This is an Innovation Seed Fund awarded to Dr Carmen Unzu at Fundación para la Investigación Médica Aplicada, Spain. It started in April 2025.
Background
Hearing loss is the most common sensory loss, with around 430 million people affected worldwide. Around 1-2 babies out of every thousand born each year have some degree of hearing loss, and for half of them, their hearing loss is genetic. It might be possible to treat some types of genetic hearing loss using gene-based therapies.
A gene therapy for otoferlin-linked hearing loss, a genetic form of hearing loss, is currently being tested in clinical trials. It uses a small virus which is modified to deliver the gene therapy to cells in the inner ear without being able to infect any other cells. The initial results suggest that children in the trials are gaining the ability to hear after treatment, which is a big step forward for the use of gene therapy to treat hearing loss.
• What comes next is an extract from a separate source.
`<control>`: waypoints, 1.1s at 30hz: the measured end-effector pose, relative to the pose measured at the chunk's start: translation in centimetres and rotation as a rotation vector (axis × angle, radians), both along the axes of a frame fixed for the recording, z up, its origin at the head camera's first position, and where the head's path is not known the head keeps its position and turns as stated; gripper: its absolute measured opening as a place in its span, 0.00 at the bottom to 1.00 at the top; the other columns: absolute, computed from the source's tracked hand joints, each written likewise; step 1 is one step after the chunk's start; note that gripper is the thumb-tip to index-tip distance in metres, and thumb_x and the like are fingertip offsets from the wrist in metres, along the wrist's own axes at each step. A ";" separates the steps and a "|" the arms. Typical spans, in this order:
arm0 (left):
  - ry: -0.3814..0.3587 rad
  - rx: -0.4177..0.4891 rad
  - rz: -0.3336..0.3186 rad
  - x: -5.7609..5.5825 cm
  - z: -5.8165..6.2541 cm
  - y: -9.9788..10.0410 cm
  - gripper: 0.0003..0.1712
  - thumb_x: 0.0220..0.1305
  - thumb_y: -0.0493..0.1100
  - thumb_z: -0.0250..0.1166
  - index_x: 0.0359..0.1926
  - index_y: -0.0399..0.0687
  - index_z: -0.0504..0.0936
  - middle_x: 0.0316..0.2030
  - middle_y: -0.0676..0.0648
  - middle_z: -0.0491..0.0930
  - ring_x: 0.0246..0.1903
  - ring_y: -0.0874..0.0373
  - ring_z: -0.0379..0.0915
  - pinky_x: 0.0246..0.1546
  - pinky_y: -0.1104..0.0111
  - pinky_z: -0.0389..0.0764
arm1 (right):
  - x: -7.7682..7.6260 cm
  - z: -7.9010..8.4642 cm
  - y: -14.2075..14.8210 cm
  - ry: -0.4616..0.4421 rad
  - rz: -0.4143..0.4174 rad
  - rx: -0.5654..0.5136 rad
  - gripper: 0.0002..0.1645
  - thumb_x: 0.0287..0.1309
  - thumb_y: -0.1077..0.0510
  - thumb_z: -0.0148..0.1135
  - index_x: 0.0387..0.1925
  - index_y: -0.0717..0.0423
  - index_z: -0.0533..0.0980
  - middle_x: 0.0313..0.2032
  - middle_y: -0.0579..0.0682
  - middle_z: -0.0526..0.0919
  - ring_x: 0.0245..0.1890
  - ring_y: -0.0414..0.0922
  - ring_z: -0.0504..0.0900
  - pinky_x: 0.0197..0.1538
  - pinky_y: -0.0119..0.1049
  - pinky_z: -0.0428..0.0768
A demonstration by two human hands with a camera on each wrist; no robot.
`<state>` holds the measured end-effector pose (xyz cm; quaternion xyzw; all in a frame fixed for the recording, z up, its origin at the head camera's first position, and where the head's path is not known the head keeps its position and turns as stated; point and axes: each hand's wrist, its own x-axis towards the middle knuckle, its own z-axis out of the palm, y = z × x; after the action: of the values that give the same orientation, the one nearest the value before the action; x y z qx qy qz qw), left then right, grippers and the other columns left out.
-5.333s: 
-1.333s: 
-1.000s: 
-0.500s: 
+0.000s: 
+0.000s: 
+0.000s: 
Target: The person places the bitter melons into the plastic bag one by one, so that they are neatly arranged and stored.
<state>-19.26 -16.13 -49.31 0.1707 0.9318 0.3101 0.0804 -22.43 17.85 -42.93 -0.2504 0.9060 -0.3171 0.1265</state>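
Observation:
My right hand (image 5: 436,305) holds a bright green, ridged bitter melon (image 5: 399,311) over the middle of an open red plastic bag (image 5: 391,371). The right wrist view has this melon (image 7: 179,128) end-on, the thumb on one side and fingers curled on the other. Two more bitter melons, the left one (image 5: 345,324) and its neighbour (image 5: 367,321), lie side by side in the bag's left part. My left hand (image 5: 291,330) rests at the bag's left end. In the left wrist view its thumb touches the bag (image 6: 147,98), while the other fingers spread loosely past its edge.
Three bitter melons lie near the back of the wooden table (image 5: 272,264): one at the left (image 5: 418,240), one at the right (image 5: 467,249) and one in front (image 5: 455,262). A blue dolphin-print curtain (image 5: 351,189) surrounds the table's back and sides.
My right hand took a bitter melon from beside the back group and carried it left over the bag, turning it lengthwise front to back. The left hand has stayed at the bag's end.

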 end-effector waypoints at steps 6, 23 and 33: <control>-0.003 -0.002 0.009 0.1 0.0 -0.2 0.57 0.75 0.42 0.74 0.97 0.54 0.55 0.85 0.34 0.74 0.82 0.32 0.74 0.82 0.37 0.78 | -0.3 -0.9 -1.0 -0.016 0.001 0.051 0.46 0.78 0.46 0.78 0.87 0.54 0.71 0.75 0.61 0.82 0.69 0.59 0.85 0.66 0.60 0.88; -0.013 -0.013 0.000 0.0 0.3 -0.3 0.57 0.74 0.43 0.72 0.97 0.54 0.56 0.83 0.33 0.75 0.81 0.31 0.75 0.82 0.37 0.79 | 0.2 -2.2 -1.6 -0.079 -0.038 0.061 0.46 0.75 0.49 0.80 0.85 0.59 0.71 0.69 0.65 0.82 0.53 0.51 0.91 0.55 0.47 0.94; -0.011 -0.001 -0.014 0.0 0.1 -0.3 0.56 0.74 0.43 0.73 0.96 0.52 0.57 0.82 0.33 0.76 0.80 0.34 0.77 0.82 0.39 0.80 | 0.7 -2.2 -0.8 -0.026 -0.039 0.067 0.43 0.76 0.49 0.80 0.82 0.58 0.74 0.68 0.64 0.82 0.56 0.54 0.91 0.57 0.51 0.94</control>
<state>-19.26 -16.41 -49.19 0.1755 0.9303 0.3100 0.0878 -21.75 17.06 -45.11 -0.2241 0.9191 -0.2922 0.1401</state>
Another method that is showing promise in genetic therapies is gene editing. Unlike traditional gene therapies, which carry a new version of a gene into a cell to treat a condition, gene editing makes direct changes to the cell’s own DNA, meaning that the changes will likely persist for the lifetime of the cell and may therefore be more effective than traditional gene therapies
Aim
In this project, the researchers will study the safety and effectiveness of a gene editing method based on a technique called CRISPR-Cas to treat the most common form of genetic hearing loss and develop systems to deliver the gene editing technology to specific inner ear cells as effectively as possible.
Benefit
This project will advance the development of gene-based treatments for hearing loss and could ultimately benefit many people affected by genetic hearing loss.